Okay, so now we look for jobs that are completed. We can do this by looking into our array of objects where our handle (that we captured above) has .IsCompleted set to $true! We then run a ForEach on each of these to stop it running and dispose of it. Keep in mind that dispose returns all of the output from the thread. What this means is that the script will actually write all of the output as jobs are finished instead of having to wait for all jobs to finish!

Next I added some protection to the script. I had a couple of scripts in my arsenal that would lock up and never finish. When this happened the multithreading script would continue to run and loop forever and ever. To stop this I added a maximum time to wait for additional jobs to finish. To do this I simply look at the system clock for when the last job completed and look at the time gap. If it is greater than out parameter for $MaxResultTime then we’ll throw an error and exit. Note that until PowerShell actually closes those threads will continue to hang around!
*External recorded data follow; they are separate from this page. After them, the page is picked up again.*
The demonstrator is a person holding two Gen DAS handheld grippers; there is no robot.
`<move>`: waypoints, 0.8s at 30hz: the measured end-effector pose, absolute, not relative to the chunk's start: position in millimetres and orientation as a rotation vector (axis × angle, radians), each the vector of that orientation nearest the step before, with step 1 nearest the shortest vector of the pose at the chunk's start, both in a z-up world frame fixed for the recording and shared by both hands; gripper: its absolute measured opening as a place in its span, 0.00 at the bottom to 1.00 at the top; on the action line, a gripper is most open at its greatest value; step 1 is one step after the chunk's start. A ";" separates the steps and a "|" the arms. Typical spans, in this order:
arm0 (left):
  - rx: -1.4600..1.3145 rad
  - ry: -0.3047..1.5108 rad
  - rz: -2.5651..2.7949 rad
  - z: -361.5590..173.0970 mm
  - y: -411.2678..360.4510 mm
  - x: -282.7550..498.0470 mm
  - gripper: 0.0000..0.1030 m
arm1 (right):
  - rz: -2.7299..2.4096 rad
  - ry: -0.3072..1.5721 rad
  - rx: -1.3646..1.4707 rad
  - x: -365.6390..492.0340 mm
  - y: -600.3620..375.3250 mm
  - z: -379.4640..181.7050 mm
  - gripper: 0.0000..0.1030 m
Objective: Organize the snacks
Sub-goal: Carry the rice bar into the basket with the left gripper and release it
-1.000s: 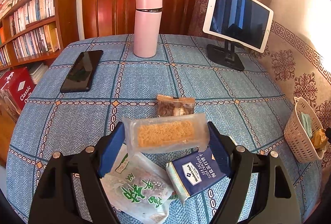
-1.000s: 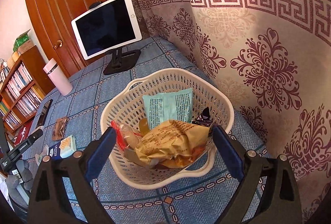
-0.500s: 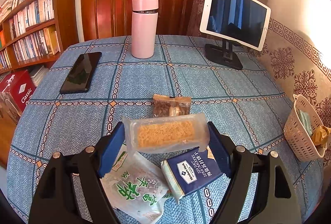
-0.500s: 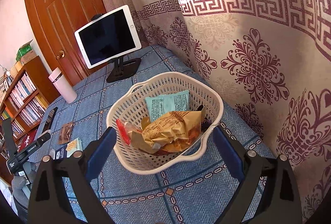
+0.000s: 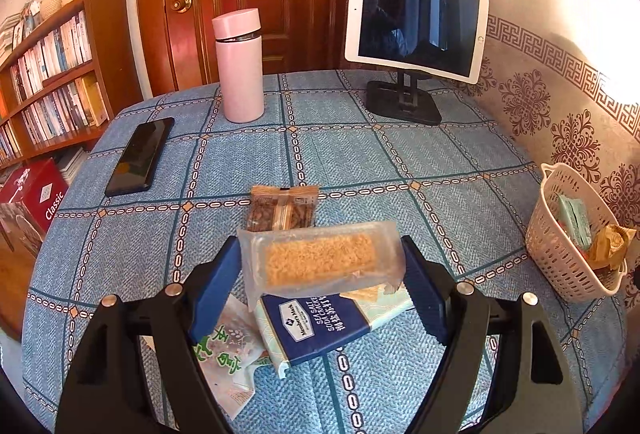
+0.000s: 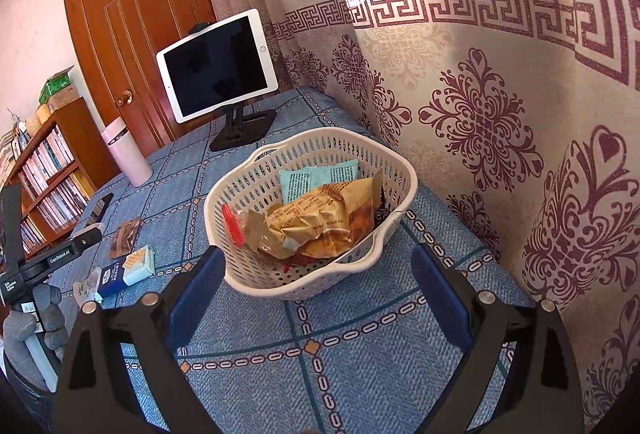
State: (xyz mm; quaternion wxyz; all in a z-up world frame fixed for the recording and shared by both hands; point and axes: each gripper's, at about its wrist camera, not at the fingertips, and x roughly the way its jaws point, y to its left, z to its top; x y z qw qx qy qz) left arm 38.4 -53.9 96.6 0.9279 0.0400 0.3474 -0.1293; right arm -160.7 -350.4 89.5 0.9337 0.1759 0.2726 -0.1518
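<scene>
**Snack bar off the table and headed for the basket**

I have the left gripper point(image 5: 322, 266) closed across the ends of a clear-wrapped snack bar point(image 5: 320, 262), its jaws spread wide because the bar is long, and that spread has not changed over the last second. What has changed is the view around it: a second ago the basket point(image 5: 560, 254) sat at the very edge of my left camera, and now it shows more fully on the right, while the bottle point(image 5: 239, 67) and the tablet point(image 5: 416, 23) have slid left. So I read it that I am swinging the bar toward the basket, lifted clear of the packets on the table.

My right gripper point(image 6: 316, 294) is spread open with nothing between its fingers. It has backed away from the basket point(image 6: 320, 141), which a second ago filled the space between the jaws and now sits ahead of them. That clears the way for the left hand to come in.

Still on the tablecloth point(image 5: 360, 161): a blue cracker pack point(image 5: 316, 326), a white-and-green packet point(image 5: 228, 354), and a small brown bar point(image 5: 282, 207). The basket already holds a teal packet point(image 6: 316, 177) and a crinkled golden bag point(image 6: 320, 222), so I judge the job roughly half done.
</scene>
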 end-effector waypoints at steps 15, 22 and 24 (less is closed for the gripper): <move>0.211 0.663 -0.391 115.9 -154.9 5.9 0.77 | -0.290 0.561 0.421 -181.3 -371.9 65.6 0.91; 0.271 0.644 -0.473 120.8 -205.0 -10.3 0.77 | -0.266 0.595 0.453 -184.7 -374.9 49.1 0.91; 0.283 0.639 -0.497 122.9 -218.0 -14.1 0.77 | -0.256 0.599 0.457 -184.5 -374.1 46.8 0.91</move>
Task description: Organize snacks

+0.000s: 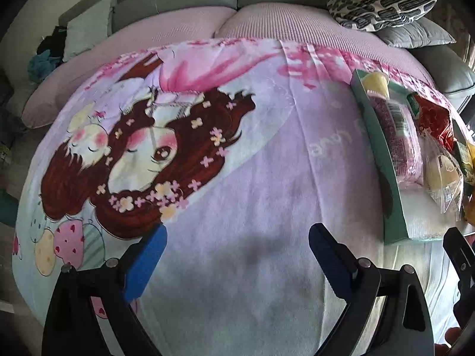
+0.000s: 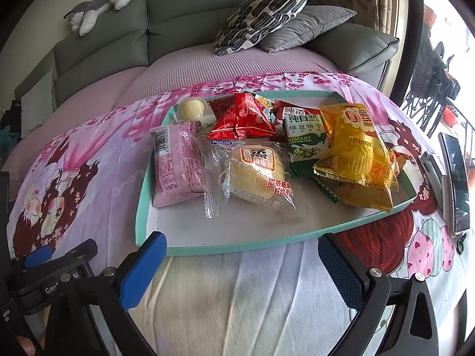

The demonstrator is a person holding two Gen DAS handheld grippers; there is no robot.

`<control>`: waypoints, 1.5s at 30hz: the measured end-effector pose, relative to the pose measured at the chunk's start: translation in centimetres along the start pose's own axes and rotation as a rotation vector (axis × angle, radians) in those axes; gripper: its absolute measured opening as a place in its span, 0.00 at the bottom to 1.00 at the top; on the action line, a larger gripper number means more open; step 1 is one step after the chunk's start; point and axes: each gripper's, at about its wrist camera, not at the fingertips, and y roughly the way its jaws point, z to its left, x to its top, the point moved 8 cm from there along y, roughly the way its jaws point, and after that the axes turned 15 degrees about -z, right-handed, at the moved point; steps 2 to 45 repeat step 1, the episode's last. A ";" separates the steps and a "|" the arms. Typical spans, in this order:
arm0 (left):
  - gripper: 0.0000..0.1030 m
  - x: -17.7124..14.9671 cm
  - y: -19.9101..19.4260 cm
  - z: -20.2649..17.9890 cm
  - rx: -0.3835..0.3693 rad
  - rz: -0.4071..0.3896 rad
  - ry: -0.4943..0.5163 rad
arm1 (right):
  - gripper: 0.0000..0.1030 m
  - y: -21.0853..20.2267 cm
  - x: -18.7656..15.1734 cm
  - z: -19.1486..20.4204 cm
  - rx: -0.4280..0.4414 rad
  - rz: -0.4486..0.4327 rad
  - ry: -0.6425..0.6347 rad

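Observation:
A teal-rimmed tray (image 2: 154,246) lies on a cartoon-print blanket and holds several snacks: a pink packet (image 2: 178,163), a clear-wrapped steamed cake (image 2: 255,175), a red packet (image 2: 243,118), a green biscuit pack (image 2: 305,142), a yellow cake bag (image 2: 356,154) and a small jelly cup (image 2: 193,108). My right gripper (image 2: 240,255) is open and empty, just in front of the tray's near rim. My left gripper (image 1: 237,246) is open and empty over bare blanket, left of the tray (image 1: 394,207). The pink packet (image 1: 400,136) shows at its right edge.
A phone on a stand (image 2: 457,178) sits right of the tray. A grey sofa (image 2: 178,14) with a patterned cushion (image 2: 264,12) and a grey cushion (image 2: 305,26) stands behind. A plush toy (image 2: 98,3) lies on the sofa back.

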 end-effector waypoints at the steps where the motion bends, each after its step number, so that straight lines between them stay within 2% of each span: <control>1: 0.94 0.1 0.0 -0.1 -0.007 -0.003 -0.001 | 1.00 0.0 0.0 0.0 0.000 -0.001 0.001; 45: 0.94 0.1 0.0 -0.1 -0.007 -0.003 -0.001 | 1.00 0.0 0.0 0.0 0.000 -0.001 0.001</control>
As a very last step we clean up our $RunspacePool.

Well that’s all folks! I really hope that this script provide many time saving events for my wonderful readers. I know it has saved me hundreds of man hours!

Following is the full script with the comment block intact for your cutting and pasting pleasure! Note that you can use the advanced controls here to pop out to a new window or show plain code for copy and paste.

Further Reading:
Initial Session State:

http://msdn.microsoft.com/en-us/library/system.management.automation.runspaces.initialsessionstate%28v=vs.85%29.aspx

Runspaces:

http://msdn.microsoft.com/en-us/library/System.Management.Automation.Runspaces.Runspace(v=vs.85).aspx

PowerShell Class:

http://msdn.microsoft.com/en-us/library/system.management.automation.powershell%28v=vs.85%29.aspx

PowerShell AddParameter Method:

http://msdn.microsoft.com/en-us/library/system.management.automation.powershell.addparameter%28v=vs.85%29.aspx

  26 Responses to “True Multithreading in PowerShell”

  1. Neat stuff! You should post this out on the Technet Script Repository (http://gallery.technet.microsoft.com/scriptcenter). One thing that you could look at doing is instead of enumerating through the $AddParam hash table and using AddParameter(), just put the entire hash table in using AddParameters() as it takes a hash table. On a side note (as well as plugging my own thing :)), I did a talk on runspaces at the NorCal PowerShell User Group recently (http://learn-powershell.net/2014/06/11/norcal-powershell-user-group-presentation-on-runspaces-is-available/), the audio isn’t the best but I have a bunch of code demos as well as the slide deck posted. Keep up the awesome work!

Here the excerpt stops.